Dormez-vous sur vos deux oreilles ?

Si vos nuits sont douces, que votre réveil est joyeux et que vous êtes en pleine forme, sans nuque brisée et sans maux de tête carabinés, alors vous avez peut-être trouvé le bon oreiller. Sinon, voici comment diminuer les tensions qui existent entre vous et lui.

Compagnon de rêves

Les muscles de votre cou nécessitent un repos bien mérité après 12 à 20 heures de travail continu. Nous avons tous besoin d’un oreiller pour le soutenir. Le hic : lequel choisir?

 

Au cours des dernières années, une quantité impressionnante d’oreillers sont apparus sur le marché : les plus communs, rembourrés de plumes ou de polyester, les oreillers orthopédiques et, plus récemment, les oreillers étagés formés de trois ou quatre minces couches qui permettent d’en modifier hauteur et forme.

L’oreiller de sa vie

L’adage du « essayez-le et vous verrez » s’applique pour l’achat d’un oreiller. Il n’existe aucune étude scientifique pour déterminer avec assurance qu’un type est meilleur qu’un autre. Par contre, certains principes demeurent : la nuque - la lordose cervicale, c’est-à-dire la courbure concave du cou -, doit être soutenue de la base de la tête jusqu’au haut des épaules, celles-ci devant être dégagées. La tête ne doit pas résister à un effet de rebondissement de l’oreiller, elle doit rester dans le prolongement du corps.

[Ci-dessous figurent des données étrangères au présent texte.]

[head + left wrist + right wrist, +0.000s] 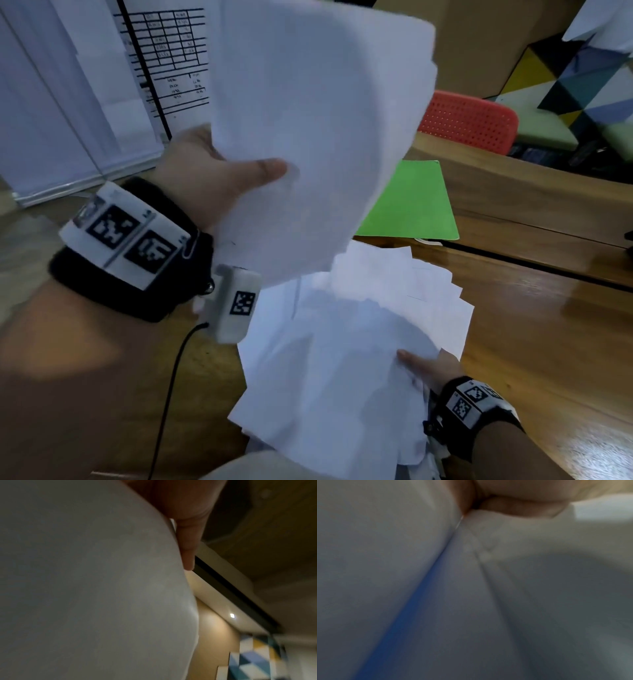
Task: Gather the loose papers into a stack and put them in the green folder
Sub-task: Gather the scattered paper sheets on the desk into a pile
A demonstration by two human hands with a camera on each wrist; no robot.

Ni trop mou, ni trop ferme

En position latérale, un oreiller trop mou ne fournit aucun support et force le dormeur à bouger durant son sommeil. L’oreiller doit d’ailleurs être malléable et s’adapter aux changements de position continuellement effectués au cours de la nuit, car ce qui est confortable pour quelques minutes ne peut l’être pour toute la nuit.

 

Sur mesure

Selon la grosseur de votre tête, la largeur de vos épaules et la courbure de votre cou, un type d’oreiller vous conviendra mieux qu’un autre. Les physiothérapeutes et les orthésistes qualifiés sont en mesure de vous guider dans votre achat et vous aider à faire de beaux rêves!